The disgusting bastards.
Well...pissing on the go has always been allowed and indeed accepted, moving over to the side and rolling up your shorts, sometimes with a teammate pushing you along. It's just part of a sport where it's essential that riders take on vast amounts of water. It's not the most charming part of the sport, admittedly, but it's fact of life, no need to insult them for it.
I wouldn't want the peloton riding over my dick either...
Is this what some drivers are on about when they complain about packs of cyclists pretending like they're in the Tour de France?
Doing your toilet on the go is just one of the many reasons I refuse to ride in the Tour de France!!!
I'm the same....
No-one in the pro peloton would need to worry about me p!ssing on them (or indeed p@ssing them) even the bodily fluids of the gruppetto would be cleaned up by the time I got there...
Cyclists are paid to get to the finish line as quickly as possible while adhering to the rules. If there are no rules or requirement for everyone stopping to pee then why should someone who doesn't need?

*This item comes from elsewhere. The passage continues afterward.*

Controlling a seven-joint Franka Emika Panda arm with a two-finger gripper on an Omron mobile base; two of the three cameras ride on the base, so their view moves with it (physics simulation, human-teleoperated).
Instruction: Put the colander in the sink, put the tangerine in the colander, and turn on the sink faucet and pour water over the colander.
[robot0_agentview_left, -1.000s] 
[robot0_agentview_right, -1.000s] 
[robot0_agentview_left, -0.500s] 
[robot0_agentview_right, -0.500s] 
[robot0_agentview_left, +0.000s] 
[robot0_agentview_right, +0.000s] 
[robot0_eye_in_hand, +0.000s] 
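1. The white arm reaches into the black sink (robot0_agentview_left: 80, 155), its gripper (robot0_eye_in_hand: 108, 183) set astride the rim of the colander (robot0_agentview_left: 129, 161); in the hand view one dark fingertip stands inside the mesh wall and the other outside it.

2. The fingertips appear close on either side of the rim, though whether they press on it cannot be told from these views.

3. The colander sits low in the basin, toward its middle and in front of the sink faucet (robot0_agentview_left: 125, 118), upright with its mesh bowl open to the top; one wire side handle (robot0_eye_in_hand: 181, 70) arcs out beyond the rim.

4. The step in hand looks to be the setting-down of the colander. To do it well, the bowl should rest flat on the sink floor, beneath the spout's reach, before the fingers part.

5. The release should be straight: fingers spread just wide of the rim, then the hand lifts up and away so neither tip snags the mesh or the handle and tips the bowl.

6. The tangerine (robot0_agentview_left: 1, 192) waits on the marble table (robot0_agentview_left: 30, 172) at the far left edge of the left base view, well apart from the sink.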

Mr Pidcock, I'm sorry but we won't be renewing your contract. Your VO2 is off the charts brilliant but your bladder is just too small ! 😄
Your understanding of the whole issue and bike racing is tragicomical - a bunch of cyclists pedalling like crazy towards the finish line with pee flying everywhere. In the real world not nearly all are paid to just "get to the finish line as quickly as possible". And how can you misread the article so completely? As it states in the title, Sagan's issue not about "rules and requirements", but lack of respect. Even if you didn't read the article again, it should not be so difficult to understand why, at least to some of us, for example peeing in the middle of a bunch might show a lack of it.

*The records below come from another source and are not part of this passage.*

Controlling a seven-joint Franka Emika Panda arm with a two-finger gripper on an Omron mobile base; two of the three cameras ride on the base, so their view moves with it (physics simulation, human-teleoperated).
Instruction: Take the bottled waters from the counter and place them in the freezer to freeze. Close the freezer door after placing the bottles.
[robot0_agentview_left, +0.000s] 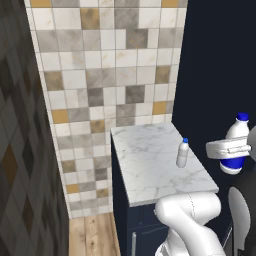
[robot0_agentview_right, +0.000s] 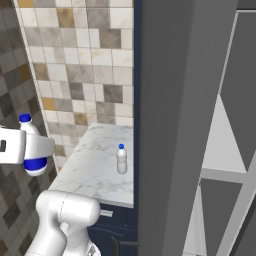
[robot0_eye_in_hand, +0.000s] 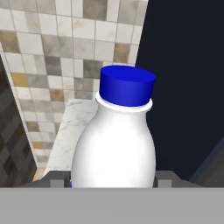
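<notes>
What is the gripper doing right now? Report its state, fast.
Gripper: closed on a water bottle with a blue label, held up in the air beside the counter.

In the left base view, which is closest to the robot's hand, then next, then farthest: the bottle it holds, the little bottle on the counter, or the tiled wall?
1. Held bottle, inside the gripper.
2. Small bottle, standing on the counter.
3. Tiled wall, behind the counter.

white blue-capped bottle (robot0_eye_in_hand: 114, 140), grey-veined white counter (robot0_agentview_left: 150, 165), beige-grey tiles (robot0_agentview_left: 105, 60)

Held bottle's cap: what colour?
Dark blue, on the held bottle in the gripper; clearest in the hand view.
</notes>
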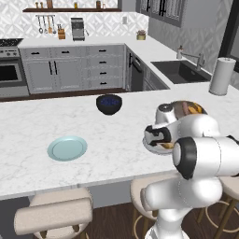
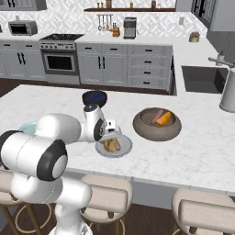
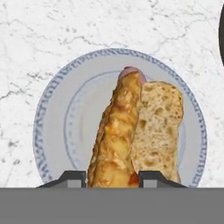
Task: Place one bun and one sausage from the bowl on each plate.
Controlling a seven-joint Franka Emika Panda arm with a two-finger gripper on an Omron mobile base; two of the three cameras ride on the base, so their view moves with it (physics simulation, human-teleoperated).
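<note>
- The gripper (image 3: 111, 177) hangs directly above the light grey plate (image 3: 57, 131), its two dark finger tips pressed against either side of a long golden-brown bun (image 3: 114, 135) and clamped on it
- In the hand view the bun's long axis runs from between the finger tips straight up across the plate's middle, its far end reaching toward the plate's far rim; the crust is mottled yellow and orange-brown, glossy and bumpy
- Touching the bun along its right side lies a paler, porous piece of bread (image 3: 159, 127), tan with a rough crumb, its length roughly parallel to the bun
- A pinkish rounded sausage (image 3: 131, 73) tip peeks out just past the bun's far end; the rest of it is hidden
- The light grey plate carries a blue patterned rim and sits on the white marble counter (image 1: 28, 121), near the counter's front edge in the right base view
- Just beyond the plate to the right in the right base view stands a wide brown bowl (image 2: 157, 131) holding a pinkish sausage and an orange-brown bun
- Further back on the counter sits a small dark bowl (image 1: 108, 104)
- Well apart to the left, the pale blue plate (image 1: 67, 148) lies bare on the counter
</note>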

Strange that Sagan had litte to no respect for these "rules" when he was in his heydays . And now all of a sudden they are important.
Is this the same Peter "Respect" Sagan that groped a woman when standing on the podium?
I'm pretty sure he didn't actually grope her.
How else would you define squeezing a podium lady's buttock then?
Okay I take it back, I thought he didn't actually touch.
Fair enough.
Although had that been the case;
"Is this the same Peter "Respect" Sagan that pretended to grope a woman when standing on the podium?"
...I think would have illustrated a similar point
What are you pretty sure that he actually did do to her then?
https://www.theguardian.com/sport/2013/apr/02/peter-sagan-apology-pinchi....
He did and rightly apologised.
Sadly everyone has the right to do what the heck they like and sod everyone else these days Sagan.